* Brief
Of all the lines below, output only those starting at the one with "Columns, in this" and ending at the one with "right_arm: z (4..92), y", both ends included, exactly as written.

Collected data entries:
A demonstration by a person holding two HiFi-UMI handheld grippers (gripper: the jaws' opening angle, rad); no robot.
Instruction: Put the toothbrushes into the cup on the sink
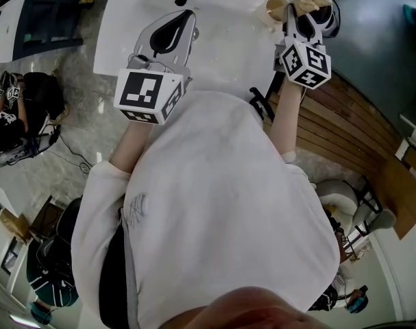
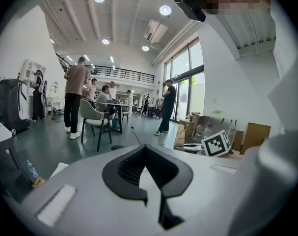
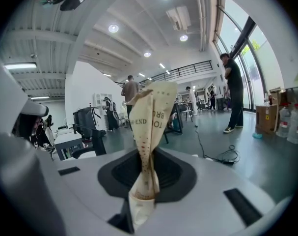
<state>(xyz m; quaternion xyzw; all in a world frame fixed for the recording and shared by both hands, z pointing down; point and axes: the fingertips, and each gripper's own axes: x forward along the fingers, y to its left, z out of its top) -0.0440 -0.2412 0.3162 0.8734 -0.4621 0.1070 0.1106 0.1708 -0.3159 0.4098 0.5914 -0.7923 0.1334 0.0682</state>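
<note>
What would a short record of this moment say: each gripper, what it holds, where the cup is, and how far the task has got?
left gripper: jaws together, nothing between them, held over the white sink
right gripper: shut on a paper-wrapped toothbrush
wrapper: pinched near one end, the rest sticks out beyond the jaws
cup: at the sink's far right corner, just left of the right gripper in the head view
task state: wrapped toothbrush not yet in the cup
cup contents: cannot tell
</note>
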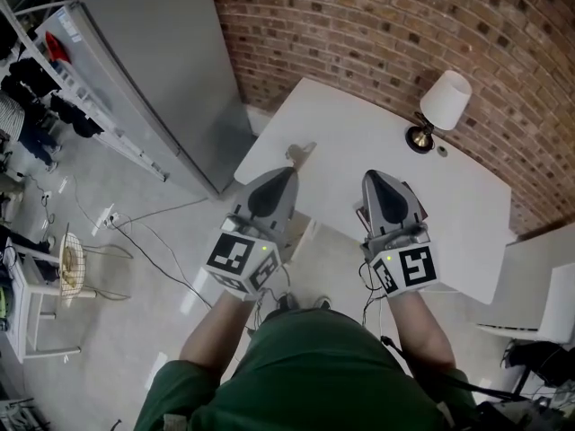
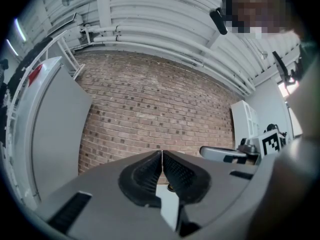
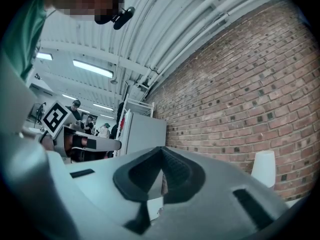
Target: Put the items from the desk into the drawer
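Note:
The white desk [image 1: 359, 133] stands against a brick wall. On its left part lies a small tan item [image 1: 301, 151]. A flat red-edged item [image 1: 361, 214] at the near edge peeks out from under my right gripper. My left gripper [image 1: 286, 171] hovers over the desk's near left edge, jaws pressed together and empty. My right gripper [image 1: 373, 174] is held over the near edge further right, also shut with nothing in it. Both gripper views point upward at the wall: left gripper [image 2: 162, 155], right gripper [image 3: 161, 151]. I see no drawer.
A table lamp [image 1: 440, 106] with a white shade stands at the desk's back, a tiny dark object [image 1: 441, 151] beside its base. A tall grey cabinet [image 1: 162, 70] stands left of the desk. Cables [image 1: 153, 232] trail on the floor. A white chair [image 1: 548, 308] is at right.

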Demonstrator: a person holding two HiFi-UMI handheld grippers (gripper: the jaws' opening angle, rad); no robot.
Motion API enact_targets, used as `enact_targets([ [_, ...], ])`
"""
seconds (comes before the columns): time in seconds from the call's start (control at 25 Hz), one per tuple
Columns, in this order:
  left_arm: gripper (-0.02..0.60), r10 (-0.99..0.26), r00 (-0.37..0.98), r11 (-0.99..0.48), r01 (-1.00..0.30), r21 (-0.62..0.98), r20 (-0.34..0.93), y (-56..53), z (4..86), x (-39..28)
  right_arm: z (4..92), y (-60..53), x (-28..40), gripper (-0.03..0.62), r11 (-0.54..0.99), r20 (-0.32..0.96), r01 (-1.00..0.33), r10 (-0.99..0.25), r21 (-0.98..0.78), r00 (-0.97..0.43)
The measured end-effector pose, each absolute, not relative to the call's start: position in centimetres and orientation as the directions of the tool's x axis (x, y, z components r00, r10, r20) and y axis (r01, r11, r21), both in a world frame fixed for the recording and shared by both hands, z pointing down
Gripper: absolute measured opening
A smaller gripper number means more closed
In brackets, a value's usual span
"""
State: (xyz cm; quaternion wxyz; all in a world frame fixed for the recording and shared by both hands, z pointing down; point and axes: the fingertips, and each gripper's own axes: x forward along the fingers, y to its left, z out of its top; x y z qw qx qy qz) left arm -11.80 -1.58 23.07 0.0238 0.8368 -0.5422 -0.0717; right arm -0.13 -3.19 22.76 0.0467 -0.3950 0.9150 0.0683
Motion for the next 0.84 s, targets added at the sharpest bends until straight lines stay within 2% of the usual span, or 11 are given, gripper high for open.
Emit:
enact_targets([
  [0.84, 0.011, -0.924, 0.38, -0.382, -0.919, 0.097, -0.043, -1.4, 23.5, -10.6, 23.4, -3.2, 1.6, 0.003, 0.672, -0.143, -0.738, -0.725, 0.069, -0.674],
])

* Answer to the problem
Columns, in this order:
  left_arm: gripper (-0.02..0.60), r10 (-0.99..0.26), r00 (-0.37..0.98), r11 (-0.99..0.48), r01 (-1.00..0.30), r21 (-0.62..0.98), r20 (-0.34..0.93), y (-56..53), z (4..86), x (-39..28)
  right_arm: z (4..92), y (-60..53), x (-28..40), gripper (-0.03..0.62), r11 (-0.54..0.99), r20 (-0.32..0.96), r01 (-1.00..0.33), r10 (-0.99..0.25), r21 (-0.98..0.78), r00 (-0.97..0.43)

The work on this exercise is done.